Archive for April, 2010

  • The Lack of Bad News Could Be…Bad News
    , April 17th, 2010 at 8:31 pm

    We’re still early in fourth-quarter earnings season and Wall Street has already had a nice rally this year. The S&P 500 put on nearly 15% between February 8 and this past Thursday. We could be headed for a cooling off period. Paul J. Lim notes in the New York Times that the market may be getting a tad too optimistic about earnings.
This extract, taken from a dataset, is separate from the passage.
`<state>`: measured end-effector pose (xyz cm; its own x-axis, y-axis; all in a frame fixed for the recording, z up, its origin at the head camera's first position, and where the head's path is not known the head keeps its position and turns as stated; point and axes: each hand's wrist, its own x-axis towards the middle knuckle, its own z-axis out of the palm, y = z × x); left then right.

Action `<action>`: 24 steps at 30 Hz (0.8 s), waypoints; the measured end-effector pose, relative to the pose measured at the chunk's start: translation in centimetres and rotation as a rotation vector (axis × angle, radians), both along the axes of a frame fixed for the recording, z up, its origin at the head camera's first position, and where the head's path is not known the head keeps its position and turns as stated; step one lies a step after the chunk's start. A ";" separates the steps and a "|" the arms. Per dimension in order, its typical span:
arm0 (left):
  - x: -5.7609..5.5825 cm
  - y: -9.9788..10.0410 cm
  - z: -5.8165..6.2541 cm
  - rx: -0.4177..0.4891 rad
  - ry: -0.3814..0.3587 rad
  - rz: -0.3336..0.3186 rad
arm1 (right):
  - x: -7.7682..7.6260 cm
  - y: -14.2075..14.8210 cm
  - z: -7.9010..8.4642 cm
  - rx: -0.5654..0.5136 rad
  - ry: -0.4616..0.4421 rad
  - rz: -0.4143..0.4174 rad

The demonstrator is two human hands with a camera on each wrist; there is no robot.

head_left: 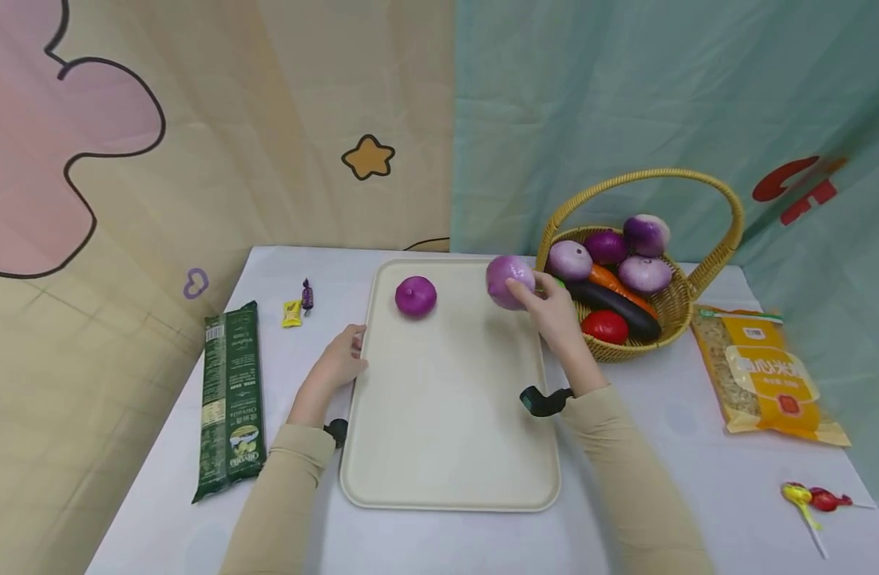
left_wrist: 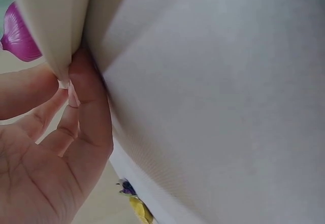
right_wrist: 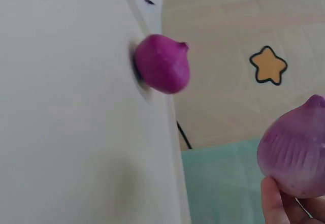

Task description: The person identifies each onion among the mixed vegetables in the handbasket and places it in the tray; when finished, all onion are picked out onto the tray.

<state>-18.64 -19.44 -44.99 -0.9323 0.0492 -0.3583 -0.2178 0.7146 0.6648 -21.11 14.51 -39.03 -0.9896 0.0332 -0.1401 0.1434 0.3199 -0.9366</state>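
Note:
My right hand (head_left: 556,315) grips a pale purple onion (head_left: 509,282) above the far right part of a cream tray (head_left: 453,415). In the right wrist view that onion (right_wrist: 294,150) is held off the tray, fingertips at its lower side. A darker purple onion (head_left: 415,297) sits on the tray's far left part. At the tray's left edge is my left hand (head_left: 341,357); in the left wrist view its thumb and fingers pinch the rim (left_wrist: 63,69).
Right of the tray stands a wicker basket (head_left: 672,319) with several onions, an eggplant (head_left: 611,307), a carrot-like orange vegetable and a tomato (head_left: 604,327). A green packet (head_left: 231,399) and candies (head_left: 291,313) lie left; a yellow bag (head_left: 770,375) and lollipops (head_left: 805,499) lie right.

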 end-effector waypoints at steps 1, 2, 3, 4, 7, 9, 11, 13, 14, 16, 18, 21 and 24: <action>0.0 0.0 0.1 -0.001 0.001 -0.003 | -0.4 -0.7 -0.5 -0.022 -0.029 0.007; 0.0 0.0 0.1 -0.001 -0.001 -0.002 | -0.7 -1.4 -1.2 -0.047 -0.054 0.016; 0.0 0.0 0.2 -0.001 -0.004 -0.001 | -1.1 -2.0 -1.8 -0.076 -0.083 0.018; 0.0 0.0 0.2 -0.003 -0.005 -0.005 | -1.5 -2.6 -2.5 -0.106 -0.112 0.015; 0.1 0.1 0.3 -0.003 -0.013 -0.001 | -2.4 -4.3 -4.3 -0.183 -0.181 -0.009; 0.2 0.1 0.3 -0.004 -0.014 0.004 | -2.8 -5.2 -5.1 -0.242 -0.208 -0.029; 0.2 0.1 0.2 -0.002 -0.010 0.008 | -3.1 -6.0 -5.7 -0.274 -0.210 -0.050; 0.2 0.2 0.1 -0.003 -0.006 0.011 | -3.2 -6.5 -6.0 -0.288 -0.198 -0.066; 0.2 0.2 0.1 -0.005 -0.005 0.012 | -3.3 -6.8 -6.2 -0.273 -0.192 -0.072; 0.2 0.2 0.0 -0.010 -0.004 0.010 | -3.4 -7.0 -6.5 -0.239 -0.188 -0.082; 0.2 0.3 0.1 -0.014 -0.007 0.009 | -3.4 -7.2 -6.7 -0.200 -0.189 -0.089; 0.3 0.3 0.2 -0.017 -0.008 0.001 | -3.5 -7.2 -7.1 -0.148 -0.188 -0.108; 0.3 0.2 0.3 -0.019 -0.008 0.005 | -3.6 -7.2 -7.4 -0.147 -0.176 -0.116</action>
<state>-18.34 -19.27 -44.65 -0.9297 0.0375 -0.3665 -0.2266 0.7262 0.6490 -24.69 7.31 -46.42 -0.9403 0.1117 -0.3215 0.3361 0.1545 -0.9291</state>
    John Butters, an earnings analyst at Thomson Reuters, noted that more often than not, companies that are likely to fall short tend to pre-announce their results, in part to lower the market’s expectations.
    Historically, two companies pre-announce bad news for every company that hints at better-than-expected results to come. But at the moment, Mr. Butters said, the ratio is just 1.1 to 1 — which means that far fewer companies than usual are preparing the market for disappointment.
    That may sound like a positive sign, but it isn’t. Oddly, when the pre-announcement ratio has been this low over the last decade, it “corresponds with a decline of about 6 percent in the S.& P. 500 during the earnings season,” Mr. Kleintop said. It may be that without an early warning of trouble, investors become too ebullient, leading to market declines later.

    Here’s a look at the S&P 500 along with its earnings. The S&P 500 is the black line and it follows the left scale. The earnings are the yellow line and they follow the right scale. The two lines are scaled at a ratio of 16-to-1, so whenever the lines cross, the P/E Ratio is exactly 16.
    image926.png
    The future earnings are, of course, just a forecast. Be careful not to read too much in this chart. The point I want to show you is that the market has rallied and it’s been due to a surge in earnings that’s expected to continue.
    If that yellow lines continues its sharp upward trend, then the market is still very cheap and we have nothing to worry about. We ought to assume that the black and yellow lines will converge over time.
    The hitch is that this is all predicated on a very strong earnings environment. We shall know more when we’re a little older.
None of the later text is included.